Narishma 11 days ago

They say that but the engine seems to require an OpenGL 4 GPU while the graphics look like something that could be done on a Voodoo card.

  • lupusreal 10 days ago

    Requires a 15 year old card (so, 2010.) Six years after Half Life 2 but looks like Half Life 1, which shipped with a software renderer (no GPU needed at all!)

    I fear the turbobloat is still with us.
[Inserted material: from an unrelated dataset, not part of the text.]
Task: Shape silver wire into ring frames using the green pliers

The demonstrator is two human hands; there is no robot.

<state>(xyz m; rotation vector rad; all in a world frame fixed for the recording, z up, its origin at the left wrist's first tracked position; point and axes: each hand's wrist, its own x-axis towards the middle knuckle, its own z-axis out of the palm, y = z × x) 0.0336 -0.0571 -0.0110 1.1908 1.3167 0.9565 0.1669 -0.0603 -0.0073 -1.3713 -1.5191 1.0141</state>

    • vanderZwan 10 days ago

      Ok, so one the one hand we have one of the most universally acclaimed PC games in history, with a team of amazing programmers and artists behind it and a 40 million dollar development budget, and which represented the cutting edge of what was possible at the time in terms of squeezing every bit of performance out of a machine. On the other we have a one-person hobbyist project that is trying to make a statement about consumerist expectations for more, more, more.

      If you're sincere about that comparison then I think you're missing the point.

      Being able to run something on fifteen year old machines is still plenty anti-turbobloat. And I suspect the 2010 requirement has more to do with the fact that it's pretty difficult to debug software for 1990s hardware that you don't have (or lack proper emulation for).

      And if you go back far enough one reaches a tipping point where supporting old hardware can get in the way of something running on new hardware, especially if we're talking about games, unless we're really careful about what we're doing and test on real hardware all the time. Not very realistic for a one-person side project.

      • lupusreal 10 days ago

        That six year gap between HL2 and 2010 is considerable, so I don't think I'm being terribly unfair. Also, the article invited the Half Life comparison.

jameshart 11 days ago

What is ‘turbobloat’?

From context, I interpret it to be ‘graphics tech I don’t like’, but I’m not sure what counts as turbobloat.

  • taberiand 11 days ago

    The whole post in tongue in cheek, it just means "features the game you're making doesn't need (like modern graphics with advanced shaders and super high resolution requiring the latest graphics cards)".

    If you're making a game that needs those features, obviously you'll need to bloat up. If you're not, maybe this SDK will be enough and be fast and small as well.

  • [removed] 11 days ago
    [deleted]
speedgoose 10 days ago

Manufacturing and shipping a new computer can be worth it long term. Improvements in performance and energy consumption can offset the environmental impact after some time.

Of course for entertainment it’s difficult to judge, especially when you may have more fun on an old gameboy than a brand new 1000W gaming PC.

  • vanderZwan 10 days ago

    > after some time.

    This is doing a lot of heavy lifting in this sentence.

    What you're talking about is called the embodied energy of a product[0]. In the case of electronic hardware it is pretty staggeringly high if I'm not mistaken.

    [0] https://en.wikipedia.org/wiki/Embodied_energy

    • speedgoose 10 days ago

      Yes it can be. Last time I did the maths for one of my use cases. It was a matter of a few years, when replacing a few old amd64 boxes by a single Mac mini.